Et puis il y a toutes ces rencontres de l’intime, celles que l’artiste fait avec son œuvre, avec lui-même, en risquant une interprétation sans jamais pouvoir se comprendre réellement. Quelle serait, sinon, la place du spectateur, du lecteur, de l’auditeur ? S’expliquer n’explique rien ; se justifier peut éclairer, mais ne parvient jamais à convaincre. Sous peine d’être auto-suffisant et de se circonscrire soi-même.
Saisir et se laisser saisir
Si l’objectif était atteint, il n’y aurait alors plus besoin de publication, ni de lecteurs : le rendez-vous serait définitivement avorté. Mais nous sommes encore là pour parcourir les textes hybrides avec Annie Zadek, pour vivre la genèse de l’étonnant Plancher de Jeannot sous la plume furieusement interrogative d’Ingrid Thobois, pour tourner les pages du Dieu du 12 avec le provocateur qui « ne croi[t] qu’au classicisme », le célinien Alex Barbier. Nous restons également libres d’apprécier ou non la prose brute, non sans facilité, que Véronique Pittolo choisit d’appeler « poème inédit ».
Les voix s’élèvent successivement puis retournent dans le silence, au moment où, une page nonchalamment tournée, d’autres émergent. Rendez-vous porte décidément bien son nom : le lecteur vibre de rencontre en rencontre ; certaines figures se dérobent sous ses yeux, d’autres lui permettent de « saisir », autre terme fort de l’échange entre Christine Angot et Françoise Pétrovitch : « Saisir. C’est saisir.
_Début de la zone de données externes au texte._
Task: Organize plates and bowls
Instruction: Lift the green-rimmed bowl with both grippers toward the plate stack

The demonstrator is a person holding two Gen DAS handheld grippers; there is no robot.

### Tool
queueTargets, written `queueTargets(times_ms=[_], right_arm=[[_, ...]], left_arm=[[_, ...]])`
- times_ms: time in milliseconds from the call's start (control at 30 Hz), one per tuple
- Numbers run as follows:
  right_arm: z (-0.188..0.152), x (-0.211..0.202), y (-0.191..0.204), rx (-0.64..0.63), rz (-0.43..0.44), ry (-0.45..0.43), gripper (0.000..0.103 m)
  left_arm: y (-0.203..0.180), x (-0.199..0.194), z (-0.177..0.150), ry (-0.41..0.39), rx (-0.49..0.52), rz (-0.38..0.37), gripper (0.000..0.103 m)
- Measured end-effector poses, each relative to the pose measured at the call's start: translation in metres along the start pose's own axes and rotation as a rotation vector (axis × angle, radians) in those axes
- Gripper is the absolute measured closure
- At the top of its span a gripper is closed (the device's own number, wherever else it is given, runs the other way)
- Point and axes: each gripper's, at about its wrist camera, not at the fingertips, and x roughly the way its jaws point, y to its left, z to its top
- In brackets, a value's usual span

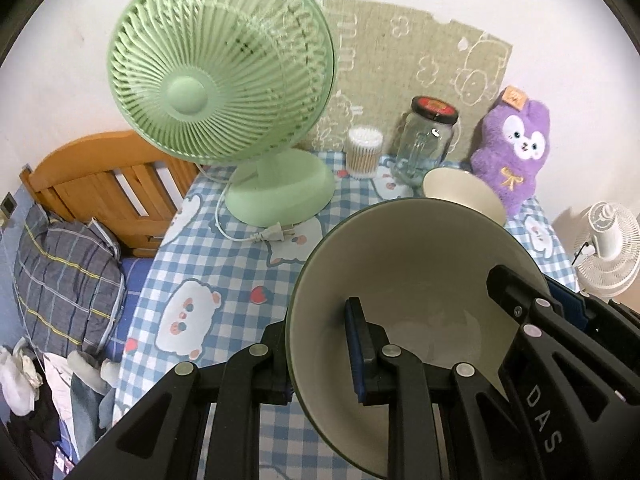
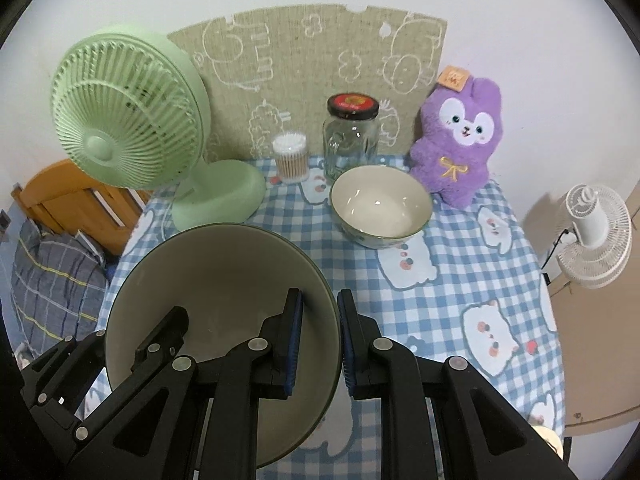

On dit ‘‘saisir’’, on parle de ‘‘saisie’’. On est saisi par quelque chose, alors on le dessine. On le fait. On saisit ce qu’on voit. »
La très belle iconographie de la revue renforce cette saisie, en l’intériorisant davantage : comment regarder cet homme, le « marabout » de la réalisatrice Evangelia Kranioti, droit dans les yeux ? Nous aurons tôt fait de baisser le regard quand il ne cessera jamais de nous regarder, dans la nudité de son expression « tendre et mélancolique, résolue et digne, incroyablement humaine » (Pierre-Alexis Dumas). Nous pourrions également évoquer les images fortes du théâtre de Romeo Castellucci, les fragiles toiles de Françoise Pétrovitch, les étonnantes perspectives visuelles du plasticien Céleste Boursier-Mougenot ou ne serait-ce que le simple profil de Francesco Filidei, tout en concentration musicale, jusqu’à le rendre sourd à la tentative du photographe de capter son regard.
Rendez-vous est une revue ambitieuse, d’une qualité formelle incontestable. La multiplicité des voix lui donne une dimension d’auberge espagnole, où tous peuvent s’y donner rendez-vous, s’y retrouver, petits et grands artistes, au risque de quelques frottements bienfaisants qui favorisent le débat ; car comme disait Charles Péguy en son temps, il est sain et nécessaire de fâcher un quart de son lectorat, à condition que ce ne soit jamais le même.